Let us say a Slave or Master is sending multiple bytes to the receiver on I2C bus and the number of bytes is not defined before hand. So then how will the sender tell the receiver that it has no more data to send?

So far what I understand is that for the case when the sender is Master then it sends a NACK to tell the Slave (Receiver) that there is no more data to send. And after sending NACK then it sends the STOP condition to finish the session.

But I wonder how does this handshaking takes place between a Master and Slave when the Slave is sender and the Master is receiver and only the Slave (sender) knows when there is no more data to send to the receiver?

Best Answer

But I wonder how does this handshaking takes place between a Master and Slave when the Slave is sender and the Master is receiver and only the Slave (sender) knows when there is no more data to send to the receiver?

This isn't supposed to happen. i2c is a very defined protocol and each slave device should be known to each master. Typically, the master requests the slave to transmit, and either the message size is fixed, the message is sequential, or the message includes how many bytes will be sent.

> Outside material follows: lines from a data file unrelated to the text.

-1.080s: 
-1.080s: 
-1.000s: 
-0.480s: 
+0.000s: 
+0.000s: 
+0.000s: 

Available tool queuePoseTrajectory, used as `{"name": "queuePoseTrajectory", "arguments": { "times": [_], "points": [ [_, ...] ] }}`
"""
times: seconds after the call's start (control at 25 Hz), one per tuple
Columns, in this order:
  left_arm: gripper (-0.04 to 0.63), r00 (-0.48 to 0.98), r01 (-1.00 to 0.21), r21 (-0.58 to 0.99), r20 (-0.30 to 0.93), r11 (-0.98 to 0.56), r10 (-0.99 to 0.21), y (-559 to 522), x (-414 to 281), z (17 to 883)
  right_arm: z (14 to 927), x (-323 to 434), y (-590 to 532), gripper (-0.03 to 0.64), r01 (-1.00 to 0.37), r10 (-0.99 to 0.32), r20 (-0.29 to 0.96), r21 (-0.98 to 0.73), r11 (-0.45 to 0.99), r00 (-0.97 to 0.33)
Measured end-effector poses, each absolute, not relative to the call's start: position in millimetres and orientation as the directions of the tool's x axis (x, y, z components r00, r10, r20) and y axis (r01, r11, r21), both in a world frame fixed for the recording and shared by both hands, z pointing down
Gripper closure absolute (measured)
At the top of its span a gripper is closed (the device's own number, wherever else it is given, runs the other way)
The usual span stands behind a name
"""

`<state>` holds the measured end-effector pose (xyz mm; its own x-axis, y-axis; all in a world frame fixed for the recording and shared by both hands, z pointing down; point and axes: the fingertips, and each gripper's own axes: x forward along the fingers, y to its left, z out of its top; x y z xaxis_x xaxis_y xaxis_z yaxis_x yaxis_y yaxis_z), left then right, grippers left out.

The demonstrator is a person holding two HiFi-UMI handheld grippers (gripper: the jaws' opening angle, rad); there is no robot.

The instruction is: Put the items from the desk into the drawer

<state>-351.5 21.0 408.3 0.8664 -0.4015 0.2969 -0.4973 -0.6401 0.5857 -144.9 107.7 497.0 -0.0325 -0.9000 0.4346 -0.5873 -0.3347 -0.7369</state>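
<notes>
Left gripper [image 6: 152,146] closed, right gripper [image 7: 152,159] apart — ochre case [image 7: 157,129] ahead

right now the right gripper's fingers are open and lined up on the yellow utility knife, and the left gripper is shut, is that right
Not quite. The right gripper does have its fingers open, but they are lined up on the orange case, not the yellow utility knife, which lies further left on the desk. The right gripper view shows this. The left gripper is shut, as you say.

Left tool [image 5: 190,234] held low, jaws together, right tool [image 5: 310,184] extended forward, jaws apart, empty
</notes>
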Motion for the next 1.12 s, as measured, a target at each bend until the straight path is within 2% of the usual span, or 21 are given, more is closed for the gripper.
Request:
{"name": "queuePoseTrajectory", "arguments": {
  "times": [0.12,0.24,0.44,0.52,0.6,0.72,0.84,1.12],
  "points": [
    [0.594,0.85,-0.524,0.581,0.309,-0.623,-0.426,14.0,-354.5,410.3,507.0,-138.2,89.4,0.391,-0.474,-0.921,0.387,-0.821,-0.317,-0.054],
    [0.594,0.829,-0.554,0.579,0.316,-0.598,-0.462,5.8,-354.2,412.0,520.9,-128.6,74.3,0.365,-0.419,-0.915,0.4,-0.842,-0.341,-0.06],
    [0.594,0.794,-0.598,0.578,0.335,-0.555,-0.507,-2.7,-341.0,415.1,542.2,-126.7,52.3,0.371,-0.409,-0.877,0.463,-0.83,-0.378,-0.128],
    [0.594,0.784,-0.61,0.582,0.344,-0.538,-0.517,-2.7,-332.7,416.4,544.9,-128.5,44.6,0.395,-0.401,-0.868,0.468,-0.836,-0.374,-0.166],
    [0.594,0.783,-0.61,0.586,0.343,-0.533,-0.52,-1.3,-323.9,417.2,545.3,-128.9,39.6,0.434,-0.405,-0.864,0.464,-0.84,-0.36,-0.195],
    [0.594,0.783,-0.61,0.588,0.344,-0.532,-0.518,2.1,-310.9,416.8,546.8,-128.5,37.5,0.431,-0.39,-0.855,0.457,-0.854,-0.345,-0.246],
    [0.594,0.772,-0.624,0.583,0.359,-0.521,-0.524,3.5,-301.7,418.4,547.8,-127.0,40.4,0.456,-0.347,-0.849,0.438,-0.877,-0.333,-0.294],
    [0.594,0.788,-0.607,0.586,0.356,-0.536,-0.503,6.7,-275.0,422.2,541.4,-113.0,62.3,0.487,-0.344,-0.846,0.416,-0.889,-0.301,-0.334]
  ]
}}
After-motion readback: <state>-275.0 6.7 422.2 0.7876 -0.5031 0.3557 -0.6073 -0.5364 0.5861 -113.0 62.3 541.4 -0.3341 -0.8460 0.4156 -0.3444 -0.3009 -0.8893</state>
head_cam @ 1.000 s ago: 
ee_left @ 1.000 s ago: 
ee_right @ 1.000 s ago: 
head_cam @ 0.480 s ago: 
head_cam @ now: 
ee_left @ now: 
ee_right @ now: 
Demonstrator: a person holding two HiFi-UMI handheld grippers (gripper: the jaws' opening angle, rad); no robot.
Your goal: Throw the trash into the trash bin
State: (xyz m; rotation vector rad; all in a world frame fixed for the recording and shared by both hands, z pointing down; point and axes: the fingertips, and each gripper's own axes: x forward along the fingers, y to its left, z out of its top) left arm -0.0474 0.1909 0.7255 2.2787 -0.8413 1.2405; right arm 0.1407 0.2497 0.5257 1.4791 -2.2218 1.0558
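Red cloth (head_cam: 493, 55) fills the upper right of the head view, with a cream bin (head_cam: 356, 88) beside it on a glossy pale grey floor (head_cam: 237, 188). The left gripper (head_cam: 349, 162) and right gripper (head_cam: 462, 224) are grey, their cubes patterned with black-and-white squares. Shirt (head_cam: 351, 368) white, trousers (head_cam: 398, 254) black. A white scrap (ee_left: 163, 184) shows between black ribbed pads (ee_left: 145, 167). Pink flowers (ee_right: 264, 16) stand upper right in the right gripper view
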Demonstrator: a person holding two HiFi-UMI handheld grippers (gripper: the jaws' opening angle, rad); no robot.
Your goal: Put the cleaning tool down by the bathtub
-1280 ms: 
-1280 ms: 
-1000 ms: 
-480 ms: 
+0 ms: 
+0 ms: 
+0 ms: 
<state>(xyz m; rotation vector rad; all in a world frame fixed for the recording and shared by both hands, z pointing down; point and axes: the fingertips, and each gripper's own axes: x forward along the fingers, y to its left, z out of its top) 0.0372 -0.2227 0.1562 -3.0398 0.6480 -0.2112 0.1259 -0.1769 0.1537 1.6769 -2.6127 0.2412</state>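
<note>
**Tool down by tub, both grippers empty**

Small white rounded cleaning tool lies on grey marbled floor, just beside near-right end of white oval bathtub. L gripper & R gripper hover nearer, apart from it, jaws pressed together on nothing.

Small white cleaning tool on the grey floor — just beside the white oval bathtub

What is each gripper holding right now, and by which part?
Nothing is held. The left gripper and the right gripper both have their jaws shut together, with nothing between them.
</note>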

  1. Master writes a register address, then master switches to read and the slave sends a byte. That's all the master wants, sends a stop.

  2. Master writes a register address, then master switches to read and the slave sends a byte, then the master reads again, so the slave sends the next byte (or same byte). The master reads how ever many it wants, arbitrarily, then sends a stop.

  3. Master writes a register address, then master switches to read and the slave sends a byte. That byte tells the master how many bytes that register should have. Master reads and slave sends that many, then master stops.

All communication is controlled by the master. The slave does nothing the master doesn't want it to do. The master controls the speed of the clock (clock stretching not withstanding) and how many bytes are read. At no time should the slave try forcing the data line when the master did not tell it to. The data structure should be known before hand.